Everything is mounted correctly, standoffs are in the correct spots, cooler is a Corsair H60 Liquid Cooler, mounted correctly and connected to fan power.
The board uses a 4-pin connector from the PSU(1250w) and the standard 20-pin. I have the power sw correctly connected into the panel on the motherboard, however when I try to boot, the damn thing doesn't even turn on.
The power supply is receiving power(LED is on) and the motherboard LED is ON(green) but whenever I hit the power switch, nothing happens. The case is aftermarket, old as fuck and in pretty poor condition so I would prob recommend getting a new case indefinitely. But could it be the MoBo that's bad? DoA? Did I forget to ground something? I've put together rigs enough to know what I'm doing but I've never encountered this but maybe one time before and it was a motherboard issue.
Would love some insight/feedback!
Thank you in advance!<3
Is the power switch connected to the right place? The front panel header is often confusing.
[t]http://i1084.photobucket.com/albums/j405/BowedYapper/Untitled_zpsb6b40b81.png[/t]

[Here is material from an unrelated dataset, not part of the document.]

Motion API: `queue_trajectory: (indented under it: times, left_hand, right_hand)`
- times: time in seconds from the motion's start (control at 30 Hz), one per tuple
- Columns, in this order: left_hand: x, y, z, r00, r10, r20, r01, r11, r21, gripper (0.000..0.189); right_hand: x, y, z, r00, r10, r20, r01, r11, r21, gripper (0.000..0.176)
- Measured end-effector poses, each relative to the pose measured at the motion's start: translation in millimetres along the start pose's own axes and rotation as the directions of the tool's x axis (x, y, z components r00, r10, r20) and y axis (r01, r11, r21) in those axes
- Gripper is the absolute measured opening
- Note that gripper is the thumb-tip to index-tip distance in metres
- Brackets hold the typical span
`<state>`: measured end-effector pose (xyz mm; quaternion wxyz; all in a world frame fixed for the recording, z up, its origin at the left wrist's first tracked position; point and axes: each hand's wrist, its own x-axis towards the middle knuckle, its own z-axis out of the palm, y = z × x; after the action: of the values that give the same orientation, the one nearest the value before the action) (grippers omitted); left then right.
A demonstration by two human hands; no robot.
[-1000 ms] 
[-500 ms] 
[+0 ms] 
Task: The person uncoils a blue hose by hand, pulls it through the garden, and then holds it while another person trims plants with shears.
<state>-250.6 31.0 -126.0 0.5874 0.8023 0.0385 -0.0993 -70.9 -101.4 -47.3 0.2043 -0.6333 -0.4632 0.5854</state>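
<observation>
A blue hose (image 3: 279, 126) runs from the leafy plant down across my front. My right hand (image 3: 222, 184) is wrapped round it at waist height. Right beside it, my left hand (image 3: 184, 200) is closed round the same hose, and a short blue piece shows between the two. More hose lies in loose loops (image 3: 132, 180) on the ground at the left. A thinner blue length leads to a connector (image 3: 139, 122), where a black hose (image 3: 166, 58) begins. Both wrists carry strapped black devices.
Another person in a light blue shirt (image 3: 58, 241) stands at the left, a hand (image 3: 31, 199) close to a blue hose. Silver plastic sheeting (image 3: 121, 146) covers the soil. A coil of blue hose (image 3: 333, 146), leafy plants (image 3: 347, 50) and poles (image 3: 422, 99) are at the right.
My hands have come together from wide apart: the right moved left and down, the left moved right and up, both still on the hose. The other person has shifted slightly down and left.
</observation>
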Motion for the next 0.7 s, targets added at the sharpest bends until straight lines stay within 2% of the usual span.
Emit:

Try carefully shorting both pins circled in red to see if it will boot up, if it does, then you probably have the switches and led's in the wrong way.
If nothing happens, you could have a power connector in the wrong place, or a dead mobo/PSU.
-derp-
I am not referring to polarity, it could be up and down instead of left to right as seen in the picture.
The issue is you got a 6x chipset board with an ivy bridge processor. It will require a bios flash with a sandy bridge processor installed to be compatible with your i5
[QUOTE=Levelog;44914881]The issue is you got a 6x chipset board with an ivy bridge processor. It will require a bios flash with a sandy bridge processor installed to be compatible with your i5[/QUOTE]
Even if the motherboard doesn't have the correct microcode for the installed CPU, it should still power on, even though it most likely won't POST.
True, but it will still be an issue regardless
[editline]26th May 2014[/editline]
Try jumping the psu though to make sure it actually turns on.